Abstract
1. Introduction
Trajectory generation is a fundamental issue in the field of robotics, the object of which is to output a smooth and safe path that a moving robot can follow through space. The generated trajectory can be described as a function of pose or velocity with respect to time. Traditional methods generally adopt some predefined functions to describe the trajectory, then determine the parameters of the function according to optimization objectives and constraints [1, 2, 3]. This category of method has been widely and successfully applied in various robotic systems. However, an artificially predefined function with a fixed form can hardly be used to accurately describe complex trajectories. It is also difficult to modify these functions to produce similar trajectories to adapt to different dynamic situations, such as a changed destination or a moving obstacle, without replanning the whole trajectory. The most recent idea is to learn the trajectory from demonstrations, which brings challenges to the modelling of the trajectory but eases the cost of real-time replanning for new situations.
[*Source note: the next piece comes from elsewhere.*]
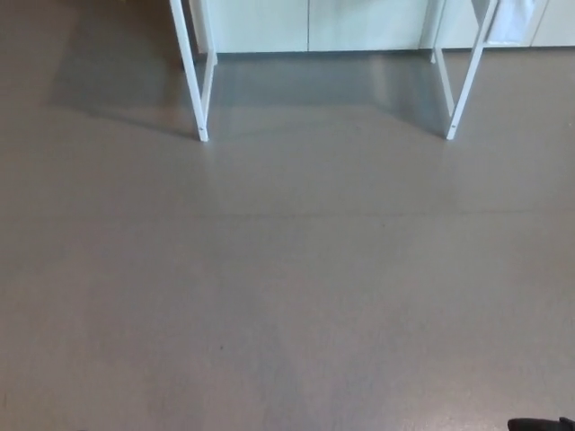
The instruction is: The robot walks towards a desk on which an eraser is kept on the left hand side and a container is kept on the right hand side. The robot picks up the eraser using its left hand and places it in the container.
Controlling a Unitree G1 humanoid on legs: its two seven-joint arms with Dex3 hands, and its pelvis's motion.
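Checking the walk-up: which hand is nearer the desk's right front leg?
Right, by what shows: a black sliver, seemingly the right hand, sits at the bottom edge, far short of the desk leg. The left hand is out of view.

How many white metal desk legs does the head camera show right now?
2 leg frames: one white metal leg at upper left, one white metal leg at upper right. Each seems paired with a rear leg; the desk's top is out of frame.

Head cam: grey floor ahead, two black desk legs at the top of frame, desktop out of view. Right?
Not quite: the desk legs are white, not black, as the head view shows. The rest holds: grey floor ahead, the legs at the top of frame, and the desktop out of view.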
Promising progress has been made in the published literature, such as GMM [4], affine functions [5] and DMPs [6].
The methods mentioned above can learn and generalize the motion styles of the demonstrated trajectories. Here, a motion style is referred to as a motion sequence which is distinct in its shape or curve tendency. However, in many situations, different styles of trajectories will be adopted for different goals. An example is depicted in Figure 1, where two motion trajectories of two different styles with the same start point but different goal points are learned. Based on the styles of the these two motions, any trajectories that start at the same point and end with a different goal are expected to share similarities in style with the learned ones and with changes that are as smooth as possible. A desired reproduced trajectory is shown in Figure 1, the style of which is different from that of the two learned trajectories but which integrates their features. The main focus of this paper is to address the problem of style-adaptive motion trajectory generation for different goals based on trajectories of various styles learned from multiple demonstrations.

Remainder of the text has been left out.